Improve estimate of distinct values in estimate_num_groups().

When adjusting the estimate for the number of distinct values from a rel in a grouped query to take into account the selectivity of the rel's restrictions, use a formula that is less likely to produce under-estimates. The old formula simply multiplied the number of distinct values in the rel by the restriction selectivity, which would be correct if the restrictions were fully correlated with the grouping expressions, but can produce significant under-estimates in cases where they are not well correlated. The new formula is based on the random selection probability, and so assumes that the restrictions are not correlated with the grouping expressions. This is guaranteed to produce larger estimates, and of course risks over-estimating in cases where the restrictions are correlated, but that has less severe consequences than under-estimating, which might lead to a HashAgg that consumes an excessive amount of memory. This could possibly be improved upon in the future by identifying correlated restrictions and using a hybrid of the old and new formulae. Author: Tomas Vondra, with some hacking be me Reviewed-by: Mark Dilger, Alexander Korotkov, Dean Rasheed and Tom Lane Discussion: http://www.postgresql.org/message-id/flat/56CD0381.5060502@2ndquadrant.com
2025-07-28 23:42:10 +03:00 · 2016-04-04 12:41:56 +01:00
parent bf08f2292f
commit 84f9a35e39
2 changed files with 64 additions and 25 deletions
--- a/src/test/regress/expected/subselect.out
+++ b/src/test/regress/expected/subselect.out
@ -807,27 +807,24 @@ select * from int4_tbl where
 explain (verbose, costs off)
 select * from int4_tbl o where (f1, f1) in
  (select f1, generate_series(1,2) / 10 g from int4_tbl i group by f1);
-                              QUERY PLAN                              
----------------------------------------------------------------------
- Hash Join
+                           QUERY PLAN                           
+----------------------------------------------------------------
+ Hash Semi Join
   Output: o.f1
   Hash Cond: (o.f1 = "ANY_subquery".f1)
   ->  Seq Scan on public.int4_tbl o
         Output: o.f1
   ->  Hash
         Output: "ANY_subquery".f1, "ANY_subquery".g
-         ->  HashAggregate
+         ->  Subquery Scan on "ANY_subquery"
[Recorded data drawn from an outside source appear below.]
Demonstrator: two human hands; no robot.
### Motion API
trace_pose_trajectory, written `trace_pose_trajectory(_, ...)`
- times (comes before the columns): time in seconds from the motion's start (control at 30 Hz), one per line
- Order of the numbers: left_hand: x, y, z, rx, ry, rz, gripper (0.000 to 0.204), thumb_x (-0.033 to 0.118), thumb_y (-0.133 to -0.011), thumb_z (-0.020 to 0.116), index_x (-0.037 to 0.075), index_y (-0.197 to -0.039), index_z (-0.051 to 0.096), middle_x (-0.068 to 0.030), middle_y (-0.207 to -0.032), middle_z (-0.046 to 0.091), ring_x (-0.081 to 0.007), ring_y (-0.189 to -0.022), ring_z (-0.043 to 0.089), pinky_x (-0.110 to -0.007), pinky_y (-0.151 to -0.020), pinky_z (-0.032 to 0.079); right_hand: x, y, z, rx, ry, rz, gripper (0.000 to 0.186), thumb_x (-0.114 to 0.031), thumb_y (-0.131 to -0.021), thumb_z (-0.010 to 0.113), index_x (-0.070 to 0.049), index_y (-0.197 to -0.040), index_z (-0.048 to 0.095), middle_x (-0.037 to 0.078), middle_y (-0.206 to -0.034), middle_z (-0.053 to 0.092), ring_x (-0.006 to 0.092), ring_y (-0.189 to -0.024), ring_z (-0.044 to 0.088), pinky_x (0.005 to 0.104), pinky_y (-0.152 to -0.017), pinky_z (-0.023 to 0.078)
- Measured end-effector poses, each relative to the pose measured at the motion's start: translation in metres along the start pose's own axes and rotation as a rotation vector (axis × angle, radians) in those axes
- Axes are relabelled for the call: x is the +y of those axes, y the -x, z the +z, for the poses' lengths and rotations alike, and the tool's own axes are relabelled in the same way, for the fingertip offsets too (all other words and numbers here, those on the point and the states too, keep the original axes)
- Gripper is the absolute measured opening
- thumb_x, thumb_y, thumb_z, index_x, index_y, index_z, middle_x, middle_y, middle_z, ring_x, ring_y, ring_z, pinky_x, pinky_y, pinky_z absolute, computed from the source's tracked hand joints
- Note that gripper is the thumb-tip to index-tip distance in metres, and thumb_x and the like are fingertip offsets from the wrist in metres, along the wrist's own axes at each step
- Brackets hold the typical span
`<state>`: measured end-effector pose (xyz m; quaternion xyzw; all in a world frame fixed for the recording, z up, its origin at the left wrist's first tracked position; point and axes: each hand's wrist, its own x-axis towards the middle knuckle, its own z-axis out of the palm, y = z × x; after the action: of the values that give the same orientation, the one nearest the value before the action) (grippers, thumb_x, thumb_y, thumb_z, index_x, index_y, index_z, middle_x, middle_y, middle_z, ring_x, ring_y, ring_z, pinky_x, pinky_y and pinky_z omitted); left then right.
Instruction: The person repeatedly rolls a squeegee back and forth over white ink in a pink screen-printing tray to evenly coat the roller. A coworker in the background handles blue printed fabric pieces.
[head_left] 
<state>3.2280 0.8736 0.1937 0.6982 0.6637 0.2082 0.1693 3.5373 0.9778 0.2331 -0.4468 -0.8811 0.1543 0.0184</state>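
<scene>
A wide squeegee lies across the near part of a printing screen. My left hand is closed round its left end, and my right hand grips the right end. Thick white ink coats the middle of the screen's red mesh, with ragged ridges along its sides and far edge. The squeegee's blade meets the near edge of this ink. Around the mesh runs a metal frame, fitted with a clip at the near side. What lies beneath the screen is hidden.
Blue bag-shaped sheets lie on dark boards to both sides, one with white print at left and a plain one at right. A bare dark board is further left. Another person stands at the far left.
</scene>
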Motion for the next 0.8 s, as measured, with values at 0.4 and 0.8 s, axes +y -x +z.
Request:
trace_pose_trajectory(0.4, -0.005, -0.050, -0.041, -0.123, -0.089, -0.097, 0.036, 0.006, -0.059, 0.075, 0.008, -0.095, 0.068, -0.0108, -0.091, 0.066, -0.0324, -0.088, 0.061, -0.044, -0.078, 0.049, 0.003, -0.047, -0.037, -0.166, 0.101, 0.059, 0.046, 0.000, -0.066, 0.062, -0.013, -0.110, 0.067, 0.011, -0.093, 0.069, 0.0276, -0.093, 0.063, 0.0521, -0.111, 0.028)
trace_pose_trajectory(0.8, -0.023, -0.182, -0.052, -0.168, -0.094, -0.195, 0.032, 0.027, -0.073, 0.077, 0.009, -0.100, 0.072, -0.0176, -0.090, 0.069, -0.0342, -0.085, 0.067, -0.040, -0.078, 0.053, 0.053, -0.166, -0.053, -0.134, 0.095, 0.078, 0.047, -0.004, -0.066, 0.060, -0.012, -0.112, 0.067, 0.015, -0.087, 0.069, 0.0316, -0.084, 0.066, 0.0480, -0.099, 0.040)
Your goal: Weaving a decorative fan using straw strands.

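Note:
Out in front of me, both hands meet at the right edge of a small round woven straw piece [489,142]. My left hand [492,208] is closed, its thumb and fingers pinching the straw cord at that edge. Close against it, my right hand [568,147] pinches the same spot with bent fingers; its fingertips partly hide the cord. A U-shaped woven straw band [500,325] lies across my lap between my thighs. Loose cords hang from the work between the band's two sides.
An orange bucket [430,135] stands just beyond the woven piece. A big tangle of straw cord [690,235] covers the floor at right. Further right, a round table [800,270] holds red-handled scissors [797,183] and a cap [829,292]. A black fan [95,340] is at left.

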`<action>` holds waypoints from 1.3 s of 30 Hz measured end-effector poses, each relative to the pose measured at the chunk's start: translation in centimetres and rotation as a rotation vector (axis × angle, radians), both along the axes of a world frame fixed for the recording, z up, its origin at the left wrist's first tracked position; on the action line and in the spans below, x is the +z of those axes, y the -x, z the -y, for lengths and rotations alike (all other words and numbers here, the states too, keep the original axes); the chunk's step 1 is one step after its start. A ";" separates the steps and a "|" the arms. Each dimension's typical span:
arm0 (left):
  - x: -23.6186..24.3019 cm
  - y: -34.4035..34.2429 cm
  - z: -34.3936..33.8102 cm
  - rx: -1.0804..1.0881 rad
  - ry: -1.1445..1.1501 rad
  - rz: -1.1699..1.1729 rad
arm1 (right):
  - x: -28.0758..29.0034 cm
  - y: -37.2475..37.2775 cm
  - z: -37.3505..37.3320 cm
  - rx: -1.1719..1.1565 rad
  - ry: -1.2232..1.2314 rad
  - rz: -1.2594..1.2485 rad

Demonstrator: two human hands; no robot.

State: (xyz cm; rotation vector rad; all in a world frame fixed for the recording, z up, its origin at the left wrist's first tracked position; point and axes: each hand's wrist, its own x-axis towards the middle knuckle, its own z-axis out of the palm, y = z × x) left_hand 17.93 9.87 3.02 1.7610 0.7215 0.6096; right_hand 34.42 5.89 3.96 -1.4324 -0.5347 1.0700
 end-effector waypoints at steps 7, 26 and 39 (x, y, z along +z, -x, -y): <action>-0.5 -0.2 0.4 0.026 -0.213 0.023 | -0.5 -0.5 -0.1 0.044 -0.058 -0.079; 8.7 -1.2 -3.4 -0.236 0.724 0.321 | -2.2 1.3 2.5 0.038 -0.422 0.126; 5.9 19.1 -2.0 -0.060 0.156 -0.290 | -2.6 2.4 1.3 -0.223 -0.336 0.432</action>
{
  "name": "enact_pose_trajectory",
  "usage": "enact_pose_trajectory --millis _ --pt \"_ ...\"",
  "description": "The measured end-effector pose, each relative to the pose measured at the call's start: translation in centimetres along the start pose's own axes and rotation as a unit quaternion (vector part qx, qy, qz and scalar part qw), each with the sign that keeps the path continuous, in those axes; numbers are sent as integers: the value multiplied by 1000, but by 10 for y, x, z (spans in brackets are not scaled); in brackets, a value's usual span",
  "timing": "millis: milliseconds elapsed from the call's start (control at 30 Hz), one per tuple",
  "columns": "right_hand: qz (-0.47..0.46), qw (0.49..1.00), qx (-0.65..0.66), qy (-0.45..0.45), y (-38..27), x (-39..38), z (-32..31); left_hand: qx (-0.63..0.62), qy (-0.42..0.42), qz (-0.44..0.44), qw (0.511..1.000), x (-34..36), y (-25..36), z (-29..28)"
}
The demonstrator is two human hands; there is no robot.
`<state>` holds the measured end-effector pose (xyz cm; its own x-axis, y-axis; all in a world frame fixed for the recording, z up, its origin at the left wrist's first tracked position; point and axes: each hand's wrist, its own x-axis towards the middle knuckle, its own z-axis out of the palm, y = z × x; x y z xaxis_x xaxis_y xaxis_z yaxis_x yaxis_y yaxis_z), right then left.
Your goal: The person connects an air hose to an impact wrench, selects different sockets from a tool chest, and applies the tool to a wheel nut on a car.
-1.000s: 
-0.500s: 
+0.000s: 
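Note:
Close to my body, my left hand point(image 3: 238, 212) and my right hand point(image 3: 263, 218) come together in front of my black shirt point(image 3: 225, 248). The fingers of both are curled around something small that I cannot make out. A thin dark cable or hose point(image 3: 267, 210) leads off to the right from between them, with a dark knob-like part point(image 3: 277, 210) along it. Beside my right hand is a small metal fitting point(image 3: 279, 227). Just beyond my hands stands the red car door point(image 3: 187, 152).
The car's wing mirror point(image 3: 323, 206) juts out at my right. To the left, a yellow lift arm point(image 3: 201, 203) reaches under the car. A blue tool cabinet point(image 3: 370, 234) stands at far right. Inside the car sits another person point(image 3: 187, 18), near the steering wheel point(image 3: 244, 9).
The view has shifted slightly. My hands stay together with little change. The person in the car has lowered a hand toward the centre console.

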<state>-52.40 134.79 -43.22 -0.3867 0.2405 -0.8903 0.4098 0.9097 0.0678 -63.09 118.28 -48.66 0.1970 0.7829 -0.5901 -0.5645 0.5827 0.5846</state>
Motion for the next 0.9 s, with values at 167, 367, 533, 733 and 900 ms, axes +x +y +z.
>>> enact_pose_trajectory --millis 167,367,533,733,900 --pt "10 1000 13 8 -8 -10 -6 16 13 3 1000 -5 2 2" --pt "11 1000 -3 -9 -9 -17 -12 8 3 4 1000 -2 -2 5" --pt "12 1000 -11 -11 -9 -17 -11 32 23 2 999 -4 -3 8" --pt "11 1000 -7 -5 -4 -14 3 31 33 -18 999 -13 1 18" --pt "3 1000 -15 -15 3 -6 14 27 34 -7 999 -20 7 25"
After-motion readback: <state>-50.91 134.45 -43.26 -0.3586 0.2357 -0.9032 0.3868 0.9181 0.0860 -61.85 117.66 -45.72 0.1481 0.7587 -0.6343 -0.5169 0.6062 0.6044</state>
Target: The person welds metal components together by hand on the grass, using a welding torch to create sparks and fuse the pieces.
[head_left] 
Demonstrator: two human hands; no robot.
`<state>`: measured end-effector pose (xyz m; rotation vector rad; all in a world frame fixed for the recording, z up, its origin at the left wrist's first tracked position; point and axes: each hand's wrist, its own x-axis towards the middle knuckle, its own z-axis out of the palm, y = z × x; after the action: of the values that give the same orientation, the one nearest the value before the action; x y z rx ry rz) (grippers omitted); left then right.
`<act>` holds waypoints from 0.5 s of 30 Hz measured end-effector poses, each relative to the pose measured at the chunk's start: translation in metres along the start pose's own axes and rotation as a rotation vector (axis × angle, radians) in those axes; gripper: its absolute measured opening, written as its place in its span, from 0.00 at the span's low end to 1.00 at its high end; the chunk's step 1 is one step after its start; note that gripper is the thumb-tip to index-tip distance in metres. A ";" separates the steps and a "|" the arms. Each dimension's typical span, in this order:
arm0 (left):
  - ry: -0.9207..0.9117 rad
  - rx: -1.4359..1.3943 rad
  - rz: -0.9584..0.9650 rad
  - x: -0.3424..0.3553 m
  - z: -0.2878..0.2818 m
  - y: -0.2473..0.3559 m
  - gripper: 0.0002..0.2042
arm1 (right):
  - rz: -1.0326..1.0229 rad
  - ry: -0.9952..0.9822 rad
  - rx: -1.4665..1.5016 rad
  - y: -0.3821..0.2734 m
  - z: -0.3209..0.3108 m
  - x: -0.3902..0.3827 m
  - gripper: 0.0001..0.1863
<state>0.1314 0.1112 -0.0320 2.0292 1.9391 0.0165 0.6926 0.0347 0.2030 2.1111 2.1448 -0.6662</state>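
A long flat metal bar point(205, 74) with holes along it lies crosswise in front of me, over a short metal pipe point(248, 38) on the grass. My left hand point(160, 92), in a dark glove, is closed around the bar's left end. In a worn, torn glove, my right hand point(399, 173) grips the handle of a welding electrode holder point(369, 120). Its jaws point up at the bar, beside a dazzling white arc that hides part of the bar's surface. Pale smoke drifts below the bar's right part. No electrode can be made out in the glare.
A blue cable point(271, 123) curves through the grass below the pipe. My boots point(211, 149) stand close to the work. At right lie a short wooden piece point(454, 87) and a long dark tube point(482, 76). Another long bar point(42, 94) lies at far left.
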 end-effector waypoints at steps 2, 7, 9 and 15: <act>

               Output: "ANY_subquery".f1, "ANY_subquery".g
-               Group Key: "ANY_subquery".f1, "ANY_subquery".g
-               ->  Subquery Scan on "ANY_subquery"
-                     Output: "ANY_subquery".f1, "ANY_subquery".g
-                     Filter: ("ANY_subquery".f1 = "ANY_subquery".g)
-                     ->  HashAggregate
-                           Output: i.f1, (generate_series(1, 2) / 10)
-                           Group Key: i.f1
-                           ->  Seq Scan on public.int4_tbl i
-                                 Output: i.f1
-(18 rows)
+               Filter: ("ANY_subquery".f1 = "ANY_subquery".g)
+               ->  HashAggregate
+                     Output: i.f1, (generate_series(1, 2) / 10)
+                     Group Key: i.f1
+                     ->  Seq Scan on public.int4_tbl i
+                           Output: i.f1
+(15 rows)

 select * from int4_tbl o where (f1, f1) in
  (select f1, generate_series(1,2) / 10 g from int4_tbl i group by f1);